THE DATA
* * * *

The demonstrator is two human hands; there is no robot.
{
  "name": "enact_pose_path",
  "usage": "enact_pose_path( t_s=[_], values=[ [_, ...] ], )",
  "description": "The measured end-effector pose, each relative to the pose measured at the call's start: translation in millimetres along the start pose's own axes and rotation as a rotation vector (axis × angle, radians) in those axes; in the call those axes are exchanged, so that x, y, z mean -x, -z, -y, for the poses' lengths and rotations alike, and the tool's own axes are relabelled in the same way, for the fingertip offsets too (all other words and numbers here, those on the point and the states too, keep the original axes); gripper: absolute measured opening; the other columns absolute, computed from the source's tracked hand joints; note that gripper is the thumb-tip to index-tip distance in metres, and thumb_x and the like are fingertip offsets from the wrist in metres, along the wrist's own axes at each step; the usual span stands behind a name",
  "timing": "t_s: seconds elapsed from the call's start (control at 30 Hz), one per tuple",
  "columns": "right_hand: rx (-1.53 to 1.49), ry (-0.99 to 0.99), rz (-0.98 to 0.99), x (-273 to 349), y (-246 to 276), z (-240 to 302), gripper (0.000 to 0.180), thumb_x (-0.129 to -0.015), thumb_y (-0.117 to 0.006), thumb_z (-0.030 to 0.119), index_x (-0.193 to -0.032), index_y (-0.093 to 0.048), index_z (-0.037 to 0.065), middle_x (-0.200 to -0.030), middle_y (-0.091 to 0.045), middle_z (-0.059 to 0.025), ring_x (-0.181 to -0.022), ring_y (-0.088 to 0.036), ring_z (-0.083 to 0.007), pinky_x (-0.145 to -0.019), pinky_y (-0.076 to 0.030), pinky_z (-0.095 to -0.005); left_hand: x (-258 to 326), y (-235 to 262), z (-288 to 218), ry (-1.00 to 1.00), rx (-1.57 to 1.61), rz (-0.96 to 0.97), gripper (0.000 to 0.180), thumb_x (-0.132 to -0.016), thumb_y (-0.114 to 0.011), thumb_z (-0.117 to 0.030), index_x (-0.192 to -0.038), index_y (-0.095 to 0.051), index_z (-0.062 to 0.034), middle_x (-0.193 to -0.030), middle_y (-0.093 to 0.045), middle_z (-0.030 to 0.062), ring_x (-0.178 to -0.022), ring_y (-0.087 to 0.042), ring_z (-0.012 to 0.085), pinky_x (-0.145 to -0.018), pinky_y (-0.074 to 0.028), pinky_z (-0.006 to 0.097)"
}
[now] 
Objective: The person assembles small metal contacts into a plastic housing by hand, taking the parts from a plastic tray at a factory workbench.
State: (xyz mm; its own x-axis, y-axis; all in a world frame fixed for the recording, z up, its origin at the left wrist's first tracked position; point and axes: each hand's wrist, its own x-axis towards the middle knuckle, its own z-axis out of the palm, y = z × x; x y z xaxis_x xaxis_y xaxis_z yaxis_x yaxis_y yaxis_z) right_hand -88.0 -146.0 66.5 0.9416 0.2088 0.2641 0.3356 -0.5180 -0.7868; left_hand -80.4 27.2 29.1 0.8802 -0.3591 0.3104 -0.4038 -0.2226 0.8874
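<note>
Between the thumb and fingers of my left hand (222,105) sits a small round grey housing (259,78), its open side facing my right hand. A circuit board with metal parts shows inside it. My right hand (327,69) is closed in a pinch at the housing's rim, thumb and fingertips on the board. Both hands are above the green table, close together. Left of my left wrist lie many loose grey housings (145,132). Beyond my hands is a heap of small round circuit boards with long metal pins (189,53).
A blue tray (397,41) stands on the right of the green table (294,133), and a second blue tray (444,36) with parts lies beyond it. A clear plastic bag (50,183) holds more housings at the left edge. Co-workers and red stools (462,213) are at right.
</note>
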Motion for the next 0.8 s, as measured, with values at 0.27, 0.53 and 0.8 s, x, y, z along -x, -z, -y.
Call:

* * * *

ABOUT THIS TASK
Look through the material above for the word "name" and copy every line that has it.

EXERCISE SOLUTION
  "name": "enact_pose_path",
  "description": "The measured end-effector pose, each relative to the pose measured at the call's start: translation in millimetres along the start pose's own axes and rotation as a rotation vector (axis × angle, radians) in those axes; in the call those axes are exchanged, so that x, y, z mean -x, -z, -y, for the poses' lengths and rotations alike, and the tool's own axes are relabelled in the same way, for the fingertip offsets too (all other words and numbers here, those on the point and the states too, keep the original axes); gripper: absolute measured opening; the other columns absolute, computed from the source's tracked hand joints; note that gripper is the thumb-tip to index-tip distance in metres, and thumb_x and the like are fingertip offsets from the wrist in metres, along the wrist's own axes at each step; the usual span stands behind a name",

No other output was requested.